# Nikon D90 or Canon XXXXXXX????



## dicklaxt (Jun 2, 2005)

What is the Canon equivalent?

dick


----------



## SaltwaterAg (Oct 7, 2004)

Not sure on that but I've had my D90 since Thanksgiving and it's my first DSLR! Takes some great pics even though I don't know what I'm doing!


----------



## Pocketfisherman (May 30, 2005)

Here's a good site to do a DSLR comparison between two models. Try putting it against a Canon EOS 50D, or XTi.


----------



## dicklaxt (Jun 2, 2005)

That site didn't have anything on it LOL

dick


----------



## sandybottom (Jun 1, 2005)

dicklaxt said:


> That site didn't have anything on it LOL
> 
> dick


Well, of course not. They don't want anyone scratching their heads about it.


----------



## MT Stringer (May 21, 2004)

Having not peeked through the fence, I have no idea what the D90 can do.


----------



## Jerry-rigged (May 21, 2004)

Pocketfisherman said:


> Here's a good site to do a DSLR comparison between two models. Try putting it against a Canon EOS 50D, or XTi.


I think the D90 is usally compaired to the 50D. The XTi is a "compact" slr and compares more to the nikon D5000...

I think...


----------



## Fishn2 (Feb 5, 2009)

I've had my d90 for a couple of months now and I love it. It's my first Dale also, but I have no complaints at all! Go to Ken Rockwell.com for a very detailed review. Hope this helps. It helped me when deciding.


----------



## Fishn2 (Feb 5, 2009)

That should read DSLR....sorry


----------



## Pocketfisherman (May 30, 2005)

sandybottom said:


> Well, of course not. They don't want anyone scratching their heads about it.
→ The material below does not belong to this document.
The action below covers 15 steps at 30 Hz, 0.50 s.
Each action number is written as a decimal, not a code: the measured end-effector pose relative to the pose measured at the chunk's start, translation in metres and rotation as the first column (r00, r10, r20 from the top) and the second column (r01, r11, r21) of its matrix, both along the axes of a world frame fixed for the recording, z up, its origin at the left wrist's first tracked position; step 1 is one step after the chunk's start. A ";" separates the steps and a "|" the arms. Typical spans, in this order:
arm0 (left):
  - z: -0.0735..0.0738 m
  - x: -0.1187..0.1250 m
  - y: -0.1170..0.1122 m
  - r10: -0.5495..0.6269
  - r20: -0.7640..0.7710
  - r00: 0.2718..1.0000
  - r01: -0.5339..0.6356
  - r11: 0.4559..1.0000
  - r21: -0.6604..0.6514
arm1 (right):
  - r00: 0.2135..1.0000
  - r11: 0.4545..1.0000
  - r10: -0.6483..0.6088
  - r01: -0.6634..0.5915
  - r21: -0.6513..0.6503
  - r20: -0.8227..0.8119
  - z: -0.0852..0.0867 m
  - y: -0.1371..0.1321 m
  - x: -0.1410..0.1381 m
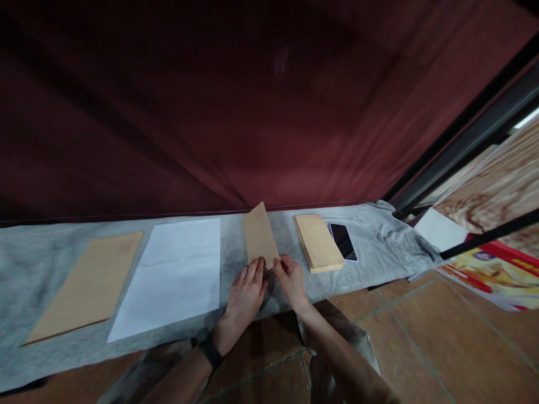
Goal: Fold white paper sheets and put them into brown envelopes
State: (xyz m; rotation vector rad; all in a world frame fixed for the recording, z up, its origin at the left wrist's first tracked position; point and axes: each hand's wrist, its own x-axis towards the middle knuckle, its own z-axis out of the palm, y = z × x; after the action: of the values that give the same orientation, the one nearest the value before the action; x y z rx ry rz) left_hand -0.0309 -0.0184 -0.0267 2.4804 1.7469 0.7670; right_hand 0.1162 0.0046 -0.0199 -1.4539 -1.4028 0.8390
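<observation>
In the head view a brown paper envelope point(260, 235) lies in front of me, its far end slightly raised off the grey cloth. My left hand point(248, 286) rests over its near left part, fingers together and pressing down on it. At the near right corner my right hand point(290, 276) pinches the envelope's edge between thumb and fingers. The near edge is partly hidden by both hands. Just right of it sits a stack of similar brown envelopes point(320, 241). A sheet of white paper point(177, 269) lies to the left of my hands.
Farther left are larger brown envelopes point(90, 280). A phone point(343, 242) lies beside the stack. Grey cloth point(379, 247) covers the narrow surface, with a dark red curtain point(269, 112) behind. A black metal frame point(463, 134) and a colourful box point(501, 269) stand at right.
</observation>
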 end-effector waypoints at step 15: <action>0.015 0.009 0.012 0.428 0.897 0.108 0.446 0.786 -0.428 | 0.743 0.877 -0.004 -0.319 0.359 0.670 0.016 -0.013 -0.003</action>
State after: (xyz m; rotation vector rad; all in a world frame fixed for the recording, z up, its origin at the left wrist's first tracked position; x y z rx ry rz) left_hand -0.0220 -0.0062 -0.0116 0.8398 1.0129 1.1655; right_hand 0.1132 -0.0085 -0.0037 -1.3011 -2.1123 0.0271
I hate it when I do that. And now I can't find the bookmark either.


----------



## fishinfool (Jun 30, 2004)

i recently picked up the Cannon T1i, i read several reviews and comparisons between it and others. it matched up fair with the D90. i believe its still a compact size(not sure actual term) but some of the features are close. google D90vs XXXX the other camera you look at and see what comes up.


----------